LMP selanjutnya mendesak Pokja Pemilihan, UKPBJ, PPK, PA/KPA, serta pihak terkait untuk memberikan klarifikasi terhadap sanggahan peserta sebelum proses lelang berlanjut ke tahapan berikutnya.
Eko mengatakan, pemeriksaan ulang terhadap dokumen menjadi langkah penting apabila terdapat keberatan yang disertai dasar dan bukti. Menurutnya, koreksi sejak awal akan lebih baik daripada membiarkan persoalan berkembang setelah pemenang ditetapkan dan proses kontrak berjalan.
“Yang kami minta sederhana, buka dan jelaskan. Jangan sampai masyarakat hanya mengetahui siapa pemenangnya, tetapi tidak mengetahui bagaimana proses evaluasinya dilakukan,” tegas Eko.

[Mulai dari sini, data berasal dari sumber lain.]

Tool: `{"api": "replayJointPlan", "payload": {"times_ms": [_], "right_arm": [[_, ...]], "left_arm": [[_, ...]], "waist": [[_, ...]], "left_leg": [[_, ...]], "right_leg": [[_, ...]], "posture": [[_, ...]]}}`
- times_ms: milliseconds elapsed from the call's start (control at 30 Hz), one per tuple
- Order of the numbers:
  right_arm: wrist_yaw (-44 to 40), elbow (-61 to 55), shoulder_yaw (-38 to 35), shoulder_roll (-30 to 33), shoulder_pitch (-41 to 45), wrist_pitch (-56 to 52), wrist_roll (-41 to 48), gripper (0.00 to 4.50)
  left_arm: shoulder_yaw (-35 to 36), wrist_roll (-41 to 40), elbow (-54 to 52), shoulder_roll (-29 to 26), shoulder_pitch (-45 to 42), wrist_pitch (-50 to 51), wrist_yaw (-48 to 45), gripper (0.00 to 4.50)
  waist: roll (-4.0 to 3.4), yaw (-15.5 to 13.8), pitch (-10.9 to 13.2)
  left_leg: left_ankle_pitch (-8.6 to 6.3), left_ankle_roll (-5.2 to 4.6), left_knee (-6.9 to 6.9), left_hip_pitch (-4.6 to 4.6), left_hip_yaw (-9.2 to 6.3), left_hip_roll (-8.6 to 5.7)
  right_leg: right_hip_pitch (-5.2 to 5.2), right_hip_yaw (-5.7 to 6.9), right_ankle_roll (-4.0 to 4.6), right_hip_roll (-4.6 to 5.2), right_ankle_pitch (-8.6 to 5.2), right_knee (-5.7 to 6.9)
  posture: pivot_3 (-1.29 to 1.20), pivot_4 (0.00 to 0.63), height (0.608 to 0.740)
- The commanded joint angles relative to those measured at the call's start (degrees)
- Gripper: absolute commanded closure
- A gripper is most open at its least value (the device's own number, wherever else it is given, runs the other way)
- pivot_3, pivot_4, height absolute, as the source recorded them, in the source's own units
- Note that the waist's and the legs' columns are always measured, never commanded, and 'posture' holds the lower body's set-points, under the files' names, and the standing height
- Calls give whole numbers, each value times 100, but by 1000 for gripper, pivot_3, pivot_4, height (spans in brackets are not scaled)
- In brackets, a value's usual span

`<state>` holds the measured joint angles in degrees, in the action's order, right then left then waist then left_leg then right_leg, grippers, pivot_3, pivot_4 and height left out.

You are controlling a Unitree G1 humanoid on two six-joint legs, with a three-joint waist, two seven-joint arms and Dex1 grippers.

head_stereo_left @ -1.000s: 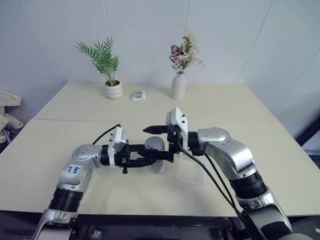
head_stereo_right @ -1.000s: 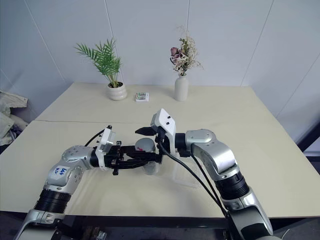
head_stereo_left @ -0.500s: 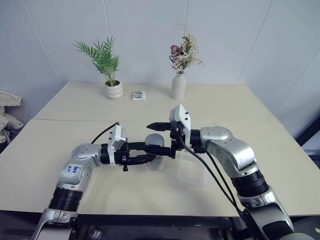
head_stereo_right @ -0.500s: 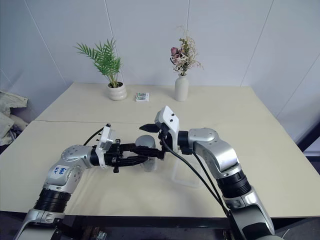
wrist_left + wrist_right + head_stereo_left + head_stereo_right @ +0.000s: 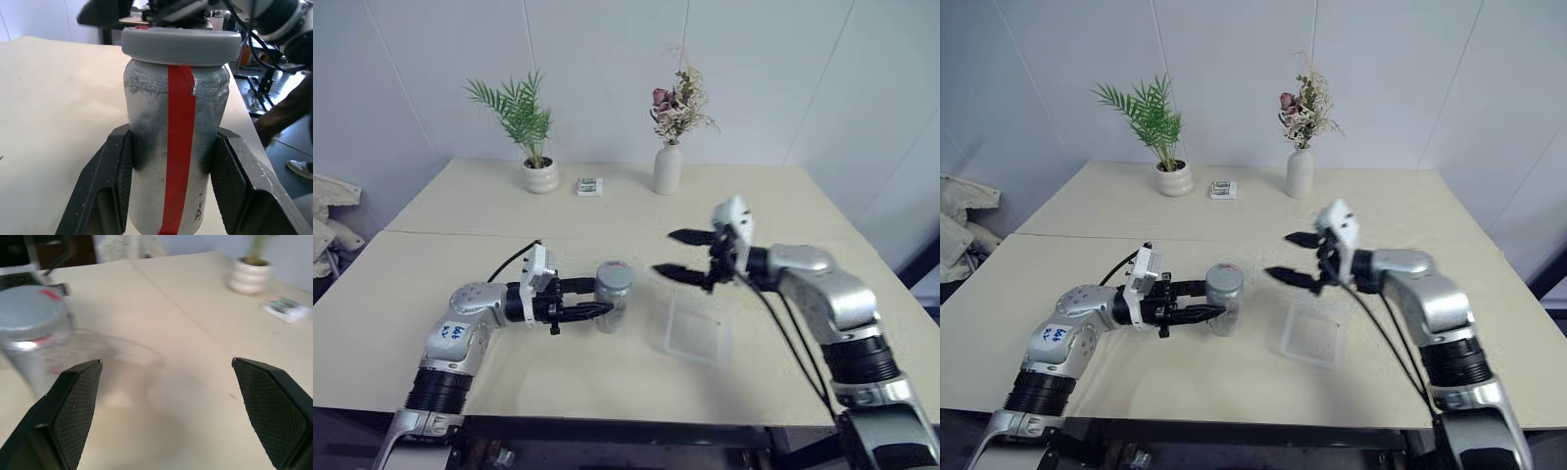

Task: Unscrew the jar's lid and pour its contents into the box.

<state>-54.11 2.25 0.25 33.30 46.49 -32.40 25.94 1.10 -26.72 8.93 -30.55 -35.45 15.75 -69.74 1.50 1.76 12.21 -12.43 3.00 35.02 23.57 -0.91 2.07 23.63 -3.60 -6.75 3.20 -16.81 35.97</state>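
Left hand point(image 5: 603, 311): level, pointing right, clamped around small silver metal jar point(image 5: 612, 296) upright on cream bench point(image 5: 460, 225).
Right hand point(image 5: 674, 256): level, fingers spread wide, empty.
Grey lid point(image 5: 181, 45): on jar.
Clear plastic box point(image 5: 698, 330): beside jar, below right hand.

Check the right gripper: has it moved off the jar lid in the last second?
Yes. The right gripper, open, has swung away to the robot's right; it now hangs over the box, clear of the lid.

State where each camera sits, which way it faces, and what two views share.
Head stereo pair: looks forward and down over the table; both arms show, the box between them.
Left wrist: looks along the left gripper, shut on the jar with the lid on.
Right wrist: looks past the open right gripper.
Shared: both wrist views show the jar.
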Motion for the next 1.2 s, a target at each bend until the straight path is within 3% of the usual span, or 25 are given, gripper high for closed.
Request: {"api": "replayJointPlan", "payload": {"times_ms": [33,300,567,900,1200], "right_arm": [[-72,-66,-161,88,-76,133,33,30],[-446,-696,-323,164,-222,-388,676,30],[112,-1415,-139,-375,80,-929,1177,30],[688,-1366,495,-1079,429,-964,791,30],[842,-1377,809,-1244,422,-923,454,30]], "left_arm": [[41,-62,-185,-25,-70,-87,-55,2606],[52,-48,-110,29,-114,-155,-25,2606],[105,-62,-67,146,-129,-228,130,2606],[84,-52,-42,306,-161,-278,232,2606],[68,-51,-4,358,-182,-311,255,2606]], "waist": [[0,39,0],[-2,27,1],[-2,19,1],[-2,6,1],[-2,-6,1]], "left_leg": [[0,-1,-3,-2,2,1],[0,-1,1,1,1,2],[0,-1,2,0,0,3],[0,-1,3,1,-1,2],[0,-1,3,3,-2,2]], "right_leg": [[0,-2,0,-1,0,1],[0,-2,-3,-3,1,2],[0,-2,-2,-3,1,4],[2,-1,-2,-2,1,7],[2,0,-3,-2,1,4]], "posture": [[0,150,740],[0,150,740],[0,150,740],[0,150,740],[0,150,740]]}}
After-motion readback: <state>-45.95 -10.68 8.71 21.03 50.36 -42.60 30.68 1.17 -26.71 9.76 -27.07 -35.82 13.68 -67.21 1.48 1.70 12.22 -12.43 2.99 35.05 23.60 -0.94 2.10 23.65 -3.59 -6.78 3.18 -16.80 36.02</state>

LMP Markas Cabang Kabupaten Bekasi memastikan akan terus memantau perkembangan lelang TPA tersebut. Apabila keberatan peserta tidak mendapatkan penyelesaian yang transparan dan ditemukan indikasi pelanggaran berdasarkan bukti yang dapat dipertanggungjawabkan, LMP menyatakan siap menempuh mekanisme hukum sesuai ketentuan.
“Kalau persoalan ini tetap dipaksakan berjalan tanpa klarifikasi yang memadai, LMP Markas Cabang Kabupaten Bekasi tidak akan segan menempuh jalur hukum melalui aparat penegak hukum,” pungkas Eko Triayanto, ST.
LMP menegaskan bahwa seluruh dugaan tersebut masih memerlukan pembuktian melalui dokumen dan mekanisme resmi. Karena itu, semua pihak tetap harus mengedepankan asas praduga tak bersalah, sementara transparansi dan akuntabilitas menjadi dasar utama dalam memastikan proses lelang TPA Kabupaten Bekasi berjalan adil dan sesuai aturan.